'There Is Only One Medicine': A Profile of Dr. Tran Viet Dzung
By Suzanne Dameron
"The goal of my life is to help people understand there has got to be the fusion of both matter and energy...there is only one medicine." -- T ran Viet Dzung, MD
"I desire that they guard against the use of toxic medicines...but instead use only the fine needles..." -- Huangdi
In October 2004, a group of acupuncturists assembled in Spruce Pine, North Carolina to continue their studies with acupuncture scholar, Tran Viet Dzung, MD.
What keeps these students returning each spring and fall to study with Dr. Tran, or simply "Tran," as they call him, are his passionate and inspiring lectures based on the classic texts in acupuncture and Oriental medicine.
Dr. Tran is one the few individuals in the world to possess 2,000-year-old complete volumes of all of the ancient Chinese medical texts. These texts are ancient Vietnamese documents and were given to Tran's teacher and partner, the late Nguyen Van Nghi, MD by Ho Chi Min with the mission to translate the documents and share their knowledge with the world. (Ancient Vietnam was a part of China, so the ancient volumes are rare Chinese/Vietnamese antiquities.)
The students range from medical doctors to acupuncture students to practitioners with 20 years experience. No matter what the tradition of their acupuncture training, they unanimously agree that Dr. Trans's teachings, which are based on his rigorous translation and study of these classics, have changed how they practice and helped them be more effective practitioners.

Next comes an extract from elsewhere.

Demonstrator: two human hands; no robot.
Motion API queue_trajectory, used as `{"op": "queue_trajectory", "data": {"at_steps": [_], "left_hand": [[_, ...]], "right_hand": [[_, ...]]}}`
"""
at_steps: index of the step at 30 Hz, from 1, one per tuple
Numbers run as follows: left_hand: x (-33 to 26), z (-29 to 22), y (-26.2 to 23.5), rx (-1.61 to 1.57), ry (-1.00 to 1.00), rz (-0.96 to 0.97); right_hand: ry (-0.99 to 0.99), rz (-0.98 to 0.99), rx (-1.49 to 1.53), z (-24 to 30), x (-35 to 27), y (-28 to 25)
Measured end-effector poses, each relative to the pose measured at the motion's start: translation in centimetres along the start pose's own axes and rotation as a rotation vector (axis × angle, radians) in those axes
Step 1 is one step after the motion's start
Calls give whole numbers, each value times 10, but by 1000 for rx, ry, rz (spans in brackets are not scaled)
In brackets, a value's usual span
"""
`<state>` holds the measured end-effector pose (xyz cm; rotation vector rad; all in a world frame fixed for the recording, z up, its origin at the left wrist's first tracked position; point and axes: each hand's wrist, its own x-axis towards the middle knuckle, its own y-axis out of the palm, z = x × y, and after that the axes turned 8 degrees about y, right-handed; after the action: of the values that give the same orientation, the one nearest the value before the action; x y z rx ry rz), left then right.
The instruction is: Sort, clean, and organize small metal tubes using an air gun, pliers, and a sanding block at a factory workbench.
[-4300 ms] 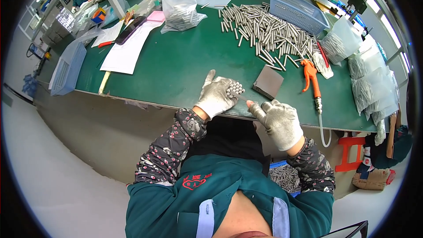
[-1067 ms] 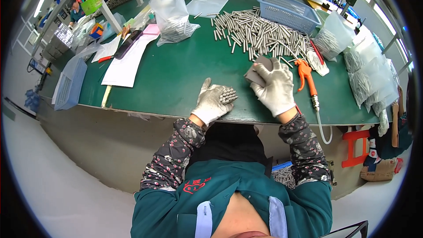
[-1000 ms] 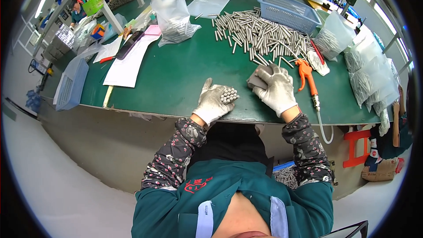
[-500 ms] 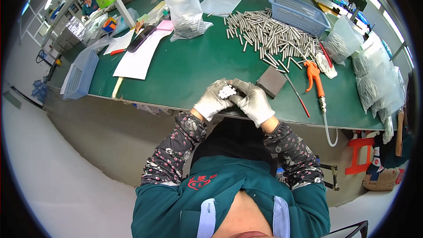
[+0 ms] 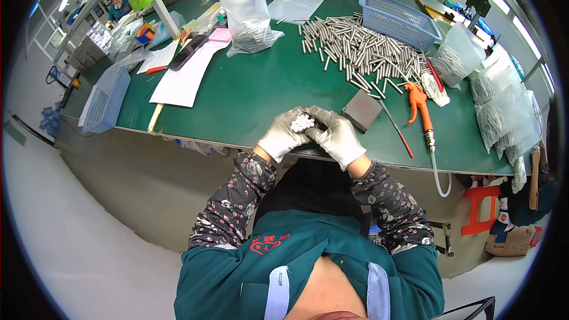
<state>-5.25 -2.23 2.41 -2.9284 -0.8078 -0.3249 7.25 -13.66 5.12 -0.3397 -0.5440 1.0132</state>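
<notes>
Both hands wear whitish-grey work gloves and come together at the table's near edge. Between them is a bundle of metal pins [image 5: 302, 123], its bright round ends facing up. My left hand [image 5: 282, 135] wraps the bundle's left side. From the right, my right hand [image 5: 339, 136] closes round it, its thumb against the pins. The fingers behind the bundle are partly hidden. Just right of my right hand lies a dark grey block [image 5: 362, 110]. A large heap of loose metal pins [image 5: 361, 47] spreads over the green table [image 5: 249, 89] farther off.
An orange air blow gun [image 5: 419, 105] with a hose and a thin red-ended rod [image 5: 398, 130] lie right of the block. Behind the heap sits a blue basket [image 5: 398, 21]. Filled plastic bags [image 5: 504, 106] line the right; another bag [image 5: 249, 24], papers [image 5: 184, 80] and a phone [image 5: 188, 53] are left.
The view has shifted slightly. Both hands stay closed round the pin bundle at the table's edge, with little other visible change.
</notes>
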Motion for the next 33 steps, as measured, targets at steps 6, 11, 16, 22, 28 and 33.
{"op": "queue_trajectory", "data": {"at_steps": [6,11,16,22,28,33], "left_hand": [[3,-1,9,57,19,-74],[4,2,8,92,80,-104],[1,-5,10,213,11,-57],[-2,-4,12,39,141,-106],[1,8,7,255,200,-60],[0,-3,14,235,185,-117]], "right_hand": [[38,14,15,-7,4,0],[38,9,-1,-7,6,1],[56,38,44,-11,4,1],[11,92,62,-7,-1,-6],[42,20,-80,20,1,-18],[-124,-104,-351,44,4,-4]]}}
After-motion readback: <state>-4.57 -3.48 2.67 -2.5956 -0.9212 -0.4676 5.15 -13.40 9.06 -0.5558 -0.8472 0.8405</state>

"My acupuncture expertise has grown exponentially," said Rachel Toomim, an acupuncturist for 16 years. "My treatments affect the patient more deeply, more comprehensively and I rarely need to use herbs for even complex issues. Acupuncture is more powerful, which is why you can use acupuncture once or twice a week, when you have to use herbs several times per day. If Dr. Tran can treat cancer with acupuncture, then with further study, so can I."
Kim Davidson, an acupuncturist for 12 years, said that studying with Dr. Tran has "helped me understand the roots of where Five Elements, my training, comes from ... we're not given recipes, but the reasoning. In the school in England where I went, we were taught only the spirits of the points, not the physical (medical) properties."
Barbara Brandon Schwartz, after 35 years in nursing, returned to school to study acupuncture and graduated three years ago. Unlike her colleague Kim Davidson, she was taught the acupuncture that was presented after the Communist takeover - "medicine for the masses - without the spiritual aspects." She said that "studying with Dr. Tran has totally transformed the way I practice, the way I look at Chinese Medicine ... it has accelerated what I can do and give to people."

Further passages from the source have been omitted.